Al di là di queste impressioni (che possono comunque essere strettamente personali) quello che oggettivamente si sente è un ripetersi pedissequo di strutture all’interno delle varie canzoni, con un inizio lento, un cambio di riff più pompato, un ritornello più aperto ed arioso, spesso con un filo di tastiere o leggeri cori. Anche la metrica del cantato è quasi pericolosamente sovrapponibile tra un brano e l’altro. Sicuramente
Sweet Evil Sun risulta un disco più immediato e con melodie che rimangono meglio in testa rispetto ai lavori precedenti, è che… manca il cuore.
Esempi?
"Wizard of the Vortex" è un’apertura buona e che presenta tutti gli ingredienti epic-doom tipici dei
Candlemass, suoni crudi e molto puliti senza troppe sovrastrutture, solo con un finale che fa un po’ Queen. La
title track utilizza riff sabbathiani in piena tradizione ma è un po’ dolce e easy sopratutto nel ritornello, semplice, prevedibile, e già al primo ascolto stanca un pochino.
"Angel Battle" mi ha invece convinto, è una delle composizioni più articolate, con qualche riff più in stile metal classico e con una buona prestazione di
Langquist che fino a qui sembrava troppo rilassato e comodo. Gli scricchiolii cominciano ad essere più evidenti con
"Black Butterfly", marziale e minimale, dotata di riff ciccioni ma non in grado di trasmettere emozioni, così come
"When Death Sighs", dal riff iniziale di scuola Iommi, mostra il sostegno di una voce femminile ed un cantato delicato, a volte narrato, ma che manca forse di un arrangiamento più curato. Problemi veri continuano con
"Scandinavian Gods", brano che vuole essere magniloquente e potente con questi dei nordici narrati ma che si ammoscia in modo incredibile nel ritornello. Su
"Devil Voodoo" Johan dimostra ancora di essere un grande cantante sfruttato però non al meglio; il brano è carico ma -ancora- si spegne sul ritornello troppo soft ed accompagnato da cori femminili.

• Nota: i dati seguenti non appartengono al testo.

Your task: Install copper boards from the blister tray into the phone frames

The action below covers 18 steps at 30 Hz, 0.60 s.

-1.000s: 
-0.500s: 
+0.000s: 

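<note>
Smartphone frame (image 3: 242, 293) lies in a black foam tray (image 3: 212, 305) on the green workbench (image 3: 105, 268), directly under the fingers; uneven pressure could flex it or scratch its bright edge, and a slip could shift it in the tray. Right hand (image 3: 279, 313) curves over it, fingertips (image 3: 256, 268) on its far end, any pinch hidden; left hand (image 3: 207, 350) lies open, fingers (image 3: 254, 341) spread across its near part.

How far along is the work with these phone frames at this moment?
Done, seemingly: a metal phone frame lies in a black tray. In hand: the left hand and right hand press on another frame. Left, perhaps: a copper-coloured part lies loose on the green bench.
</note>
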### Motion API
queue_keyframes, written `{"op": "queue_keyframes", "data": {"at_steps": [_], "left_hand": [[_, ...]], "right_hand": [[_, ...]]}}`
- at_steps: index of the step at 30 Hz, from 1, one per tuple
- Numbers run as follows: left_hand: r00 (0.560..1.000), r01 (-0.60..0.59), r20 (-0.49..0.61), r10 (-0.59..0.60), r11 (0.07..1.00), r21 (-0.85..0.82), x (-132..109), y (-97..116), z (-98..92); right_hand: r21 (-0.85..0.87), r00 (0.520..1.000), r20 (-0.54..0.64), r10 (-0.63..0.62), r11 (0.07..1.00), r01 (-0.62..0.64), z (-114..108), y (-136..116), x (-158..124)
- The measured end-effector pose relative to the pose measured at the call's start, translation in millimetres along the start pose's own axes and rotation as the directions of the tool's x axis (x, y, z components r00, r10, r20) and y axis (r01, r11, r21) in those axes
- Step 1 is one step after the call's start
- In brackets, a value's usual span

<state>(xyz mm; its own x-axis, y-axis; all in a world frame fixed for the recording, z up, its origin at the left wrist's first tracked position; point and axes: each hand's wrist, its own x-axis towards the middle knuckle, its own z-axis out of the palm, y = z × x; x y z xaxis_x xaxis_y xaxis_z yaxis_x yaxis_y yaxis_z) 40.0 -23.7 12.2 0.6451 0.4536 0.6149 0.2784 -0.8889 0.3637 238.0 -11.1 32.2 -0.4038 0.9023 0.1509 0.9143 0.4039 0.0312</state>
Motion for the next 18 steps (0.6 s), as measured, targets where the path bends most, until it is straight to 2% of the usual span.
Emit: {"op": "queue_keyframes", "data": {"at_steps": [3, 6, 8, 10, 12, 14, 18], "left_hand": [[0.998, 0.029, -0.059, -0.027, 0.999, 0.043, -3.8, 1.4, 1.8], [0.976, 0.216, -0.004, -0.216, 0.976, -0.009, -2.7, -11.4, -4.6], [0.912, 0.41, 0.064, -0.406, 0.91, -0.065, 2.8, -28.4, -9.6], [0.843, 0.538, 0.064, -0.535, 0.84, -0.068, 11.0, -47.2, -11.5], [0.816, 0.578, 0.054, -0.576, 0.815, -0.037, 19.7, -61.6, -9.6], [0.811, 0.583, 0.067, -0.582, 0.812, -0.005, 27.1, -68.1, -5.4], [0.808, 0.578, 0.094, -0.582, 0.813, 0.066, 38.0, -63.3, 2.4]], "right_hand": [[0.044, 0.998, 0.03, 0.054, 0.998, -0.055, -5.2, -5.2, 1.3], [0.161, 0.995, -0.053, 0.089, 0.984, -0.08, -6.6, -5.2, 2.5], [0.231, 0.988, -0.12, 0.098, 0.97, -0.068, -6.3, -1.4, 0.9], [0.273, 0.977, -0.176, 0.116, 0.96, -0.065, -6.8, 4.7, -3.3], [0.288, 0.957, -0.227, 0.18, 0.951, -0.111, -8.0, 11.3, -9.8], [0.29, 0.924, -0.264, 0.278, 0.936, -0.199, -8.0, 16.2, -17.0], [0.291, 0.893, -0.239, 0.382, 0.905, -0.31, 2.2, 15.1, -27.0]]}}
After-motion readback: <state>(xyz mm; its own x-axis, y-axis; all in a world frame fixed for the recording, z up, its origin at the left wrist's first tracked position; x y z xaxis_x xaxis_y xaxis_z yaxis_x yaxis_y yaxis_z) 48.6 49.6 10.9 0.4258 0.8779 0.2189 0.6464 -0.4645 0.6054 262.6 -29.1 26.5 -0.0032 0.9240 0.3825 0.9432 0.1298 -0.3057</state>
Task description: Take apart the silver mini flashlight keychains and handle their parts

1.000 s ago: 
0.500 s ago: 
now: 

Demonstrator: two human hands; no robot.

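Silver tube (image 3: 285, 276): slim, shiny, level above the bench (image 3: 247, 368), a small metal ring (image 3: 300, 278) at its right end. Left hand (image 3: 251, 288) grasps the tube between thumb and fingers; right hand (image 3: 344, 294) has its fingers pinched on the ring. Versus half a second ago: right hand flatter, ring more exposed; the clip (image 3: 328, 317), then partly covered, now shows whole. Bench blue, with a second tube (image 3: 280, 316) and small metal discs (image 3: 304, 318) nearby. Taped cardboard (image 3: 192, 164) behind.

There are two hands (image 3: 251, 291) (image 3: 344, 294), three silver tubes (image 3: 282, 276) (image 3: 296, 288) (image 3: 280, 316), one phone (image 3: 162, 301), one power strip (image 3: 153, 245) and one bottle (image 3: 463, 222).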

Quasi tutti i ritornelli non funzionano o perché mosci, o per via delle tastiere, o per l’aggiunta di voci femminili. Non per il fatto che siano stati usati questi elementi, ma perché siano stati usati in questo modo, senza abbastanza coraggio. Quando il pezzo dovrebbe raggiungere il pathos, si siede.
"Crucified" mostra l’ottima ugola di
Johan, presenta un inizio quasi folk mentre il ritornello vede l’uso di un wah wah seguire la melodia vocale con un effetto non proprio riuscitissimo e anche le strutture continuano ed essere pericolosamente simili. (Nota a margine, gli arpeggi mi hanno ricordato qualcosa di Fade To Black). Chiude
"Goddess" mostrando nuovamente il ripetersi di schemi e strutture conditi da riff non sempre ispirati.
Quello che rimane dopo diversi ascolti di
Sweet Evil Sun è la sensazione che da una parte non ci sia abbastanza anima doom per colpire la parte emozionale, dall’altra che manchi sufficiente melodia classic-heavy per lasciare davvero il segno sotto l’aspetto melodico. Ne risulta un lavoro quasi forzato, con riff riciclati, non molto ispirati, e poca convinzione nel prendere una strada e percorrerla fino in fondo, tenendo spesso i piedi in due scarpe.
E’ un peccato perché avevo apprezzato l’equilibrio di
The Door To Doom ed il suo saper essere vario con punte emotive notevoli pur rimanendo attaccato alla tradizione, così some ho sempre amato i
Candlemass attraverso i loro vari cambi di pelle (per dire, adoro
Chapter VI) ma si è giunti oggi ad un punto di stanca e credo sia giusto farlo notare.
Se parlassimo di una band all’esordio andrei a sottolineare gli elementi positivi del lavoro ed il giudizio sarebbe certamente superiore ma con una carriera come quella di
Leif e compagni, a dispetto di un disco formalmente ben assemblato, non posso far finta di nulla e devo far trasparire il mio scontento.